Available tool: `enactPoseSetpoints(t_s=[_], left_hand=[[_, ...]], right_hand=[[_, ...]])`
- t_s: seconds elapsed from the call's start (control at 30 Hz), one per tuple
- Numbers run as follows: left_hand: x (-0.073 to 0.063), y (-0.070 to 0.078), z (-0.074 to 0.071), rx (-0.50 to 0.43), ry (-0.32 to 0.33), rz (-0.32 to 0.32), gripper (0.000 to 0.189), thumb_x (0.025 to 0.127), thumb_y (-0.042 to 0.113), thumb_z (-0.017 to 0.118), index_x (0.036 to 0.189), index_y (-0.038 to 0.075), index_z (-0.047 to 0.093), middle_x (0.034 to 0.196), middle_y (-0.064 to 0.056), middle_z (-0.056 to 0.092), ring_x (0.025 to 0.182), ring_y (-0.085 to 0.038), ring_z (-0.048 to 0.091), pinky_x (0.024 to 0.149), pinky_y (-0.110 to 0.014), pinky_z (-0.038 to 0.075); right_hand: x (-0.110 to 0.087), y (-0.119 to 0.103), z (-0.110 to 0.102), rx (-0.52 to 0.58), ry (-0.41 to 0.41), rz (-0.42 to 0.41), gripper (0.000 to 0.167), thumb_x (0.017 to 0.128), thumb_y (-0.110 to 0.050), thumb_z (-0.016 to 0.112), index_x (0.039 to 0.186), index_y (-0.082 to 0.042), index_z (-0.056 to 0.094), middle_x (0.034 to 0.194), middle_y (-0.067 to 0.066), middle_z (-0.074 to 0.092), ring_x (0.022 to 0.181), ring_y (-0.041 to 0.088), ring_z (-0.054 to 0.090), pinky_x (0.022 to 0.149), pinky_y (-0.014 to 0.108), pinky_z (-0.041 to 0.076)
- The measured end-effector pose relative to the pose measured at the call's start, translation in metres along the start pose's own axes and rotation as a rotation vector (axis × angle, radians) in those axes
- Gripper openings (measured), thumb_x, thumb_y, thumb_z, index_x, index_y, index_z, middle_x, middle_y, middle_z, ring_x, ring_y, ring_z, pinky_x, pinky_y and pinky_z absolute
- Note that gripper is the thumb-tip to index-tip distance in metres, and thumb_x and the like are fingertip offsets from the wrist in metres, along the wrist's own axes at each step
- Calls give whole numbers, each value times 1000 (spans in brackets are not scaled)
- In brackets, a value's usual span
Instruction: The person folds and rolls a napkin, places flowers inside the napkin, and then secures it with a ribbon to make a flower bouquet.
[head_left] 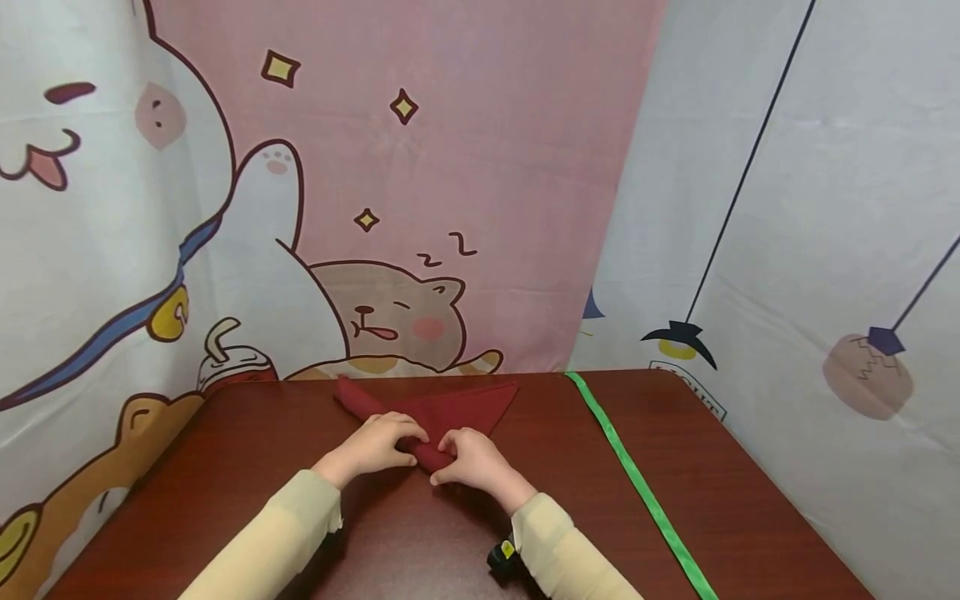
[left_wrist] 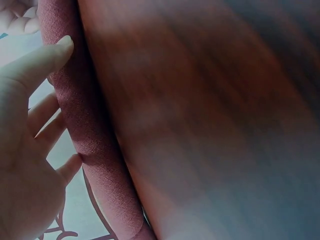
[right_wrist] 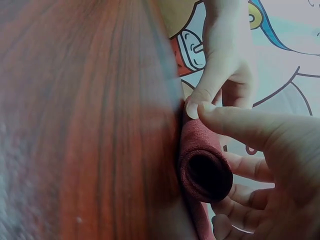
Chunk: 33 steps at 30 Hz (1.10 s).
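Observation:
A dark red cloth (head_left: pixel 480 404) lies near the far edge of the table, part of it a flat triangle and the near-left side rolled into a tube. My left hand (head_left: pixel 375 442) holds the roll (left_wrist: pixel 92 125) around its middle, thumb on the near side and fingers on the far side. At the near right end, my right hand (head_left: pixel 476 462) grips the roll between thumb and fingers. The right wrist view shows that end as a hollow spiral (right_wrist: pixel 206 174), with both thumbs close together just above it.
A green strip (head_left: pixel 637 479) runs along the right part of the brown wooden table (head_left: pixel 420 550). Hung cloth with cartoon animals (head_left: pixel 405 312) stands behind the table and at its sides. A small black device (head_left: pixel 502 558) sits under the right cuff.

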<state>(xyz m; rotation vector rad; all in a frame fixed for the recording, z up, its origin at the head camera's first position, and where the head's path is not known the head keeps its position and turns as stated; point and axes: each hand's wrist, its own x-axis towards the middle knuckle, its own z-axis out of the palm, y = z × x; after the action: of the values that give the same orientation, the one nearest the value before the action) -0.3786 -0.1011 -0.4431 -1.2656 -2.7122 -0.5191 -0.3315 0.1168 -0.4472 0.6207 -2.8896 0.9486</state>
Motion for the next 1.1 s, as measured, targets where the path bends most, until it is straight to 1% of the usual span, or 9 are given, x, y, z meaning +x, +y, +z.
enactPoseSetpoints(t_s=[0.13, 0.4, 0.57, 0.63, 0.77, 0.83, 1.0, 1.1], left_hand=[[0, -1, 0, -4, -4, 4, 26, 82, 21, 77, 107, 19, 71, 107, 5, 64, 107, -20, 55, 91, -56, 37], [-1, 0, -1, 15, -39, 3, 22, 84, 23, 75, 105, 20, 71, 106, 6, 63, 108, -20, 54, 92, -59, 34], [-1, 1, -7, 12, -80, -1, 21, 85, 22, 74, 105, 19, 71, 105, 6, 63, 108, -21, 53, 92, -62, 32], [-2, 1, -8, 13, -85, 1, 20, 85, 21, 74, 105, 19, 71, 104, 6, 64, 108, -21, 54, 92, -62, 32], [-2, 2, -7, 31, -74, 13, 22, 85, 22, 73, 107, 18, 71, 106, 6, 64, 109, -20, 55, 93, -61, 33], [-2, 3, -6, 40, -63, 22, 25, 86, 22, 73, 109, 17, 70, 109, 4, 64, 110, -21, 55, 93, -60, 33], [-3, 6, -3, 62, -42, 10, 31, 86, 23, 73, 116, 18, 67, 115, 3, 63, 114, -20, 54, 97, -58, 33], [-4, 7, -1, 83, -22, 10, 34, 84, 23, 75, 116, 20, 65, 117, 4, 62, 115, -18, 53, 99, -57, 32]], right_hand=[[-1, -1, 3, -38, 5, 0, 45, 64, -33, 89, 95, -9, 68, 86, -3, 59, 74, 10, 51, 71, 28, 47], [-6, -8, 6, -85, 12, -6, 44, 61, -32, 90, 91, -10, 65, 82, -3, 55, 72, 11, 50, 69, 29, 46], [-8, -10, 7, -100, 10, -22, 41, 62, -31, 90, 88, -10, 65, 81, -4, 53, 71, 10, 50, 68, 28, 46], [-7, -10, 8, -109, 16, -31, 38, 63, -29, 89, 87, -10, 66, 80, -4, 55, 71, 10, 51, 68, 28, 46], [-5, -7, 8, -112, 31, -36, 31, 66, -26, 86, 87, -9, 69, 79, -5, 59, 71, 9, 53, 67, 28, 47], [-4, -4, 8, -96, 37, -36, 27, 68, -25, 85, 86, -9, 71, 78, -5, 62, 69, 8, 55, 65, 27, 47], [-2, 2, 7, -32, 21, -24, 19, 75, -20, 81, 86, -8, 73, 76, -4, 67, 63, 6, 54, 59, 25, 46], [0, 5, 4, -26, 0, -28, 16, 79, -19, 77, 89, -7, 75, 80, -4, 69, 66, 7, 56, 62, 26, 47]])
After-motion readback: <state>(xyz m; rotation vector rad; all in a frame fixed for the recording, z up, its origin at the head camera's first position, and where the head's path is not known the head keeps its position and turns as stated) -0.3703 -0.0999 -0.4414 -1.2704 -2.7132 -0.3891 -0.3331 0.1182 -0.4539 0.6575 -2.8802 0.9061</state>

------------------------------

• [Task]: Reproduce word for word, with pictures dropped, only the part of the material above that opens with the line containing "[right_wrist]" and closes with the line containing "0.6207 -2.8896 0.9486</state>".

• [Solution below]:
[right_wrist] 
Chunk: 33 steps at 30 Hz (1.10 s).
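Observation:
A dark red cloth (head_left: pixel 480 404) lies near the far edge of the table, part of it a flat triangle and the near-left side rolled into a tube. My left hand (head_left: pixel 375 442) holds the roll (left_wrist: pixel 92 125) around its middle, thumb on the near side and fingers on the far side. At the near right end, my right hand (head_left: pixel 476 462) grips the roll between thumb and fingers. The right wrist view shows that end as a hollow spiral (right_wrist: pixel 206 174), with both thumbs close together just above it.
A green strip (head_left: pixel 637 479) runs along the right part of the brown wooden table (head_left: pixel 420 550). Hung cloth with cartoon animals (head_left: pixel 405 312) stands behind the table and at its sides. A small black device (head_left: pixel 502 558) sits under the right cuff.
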
<state>(xyz m; rotation vector rad; all in a frame fixed for the recording, z up, its origin at the head camera's first position, and where the head's path is not known the head keeps its position and turns as stated; point and axes: each hand's wrist, its own x-axis towards the middle knuckle, its own z-axis out of the palm, y = z × x; after the action: of the values that give the same orientation, the one nearest the value before the action) -0.3786 -0.1011 -0.4431 -1.2656 -2.7122 -0.5191 -0.3315 0.1168 -0.4472 0.6207 -2.8896 0.9486</state>

No further output is required for this exercise.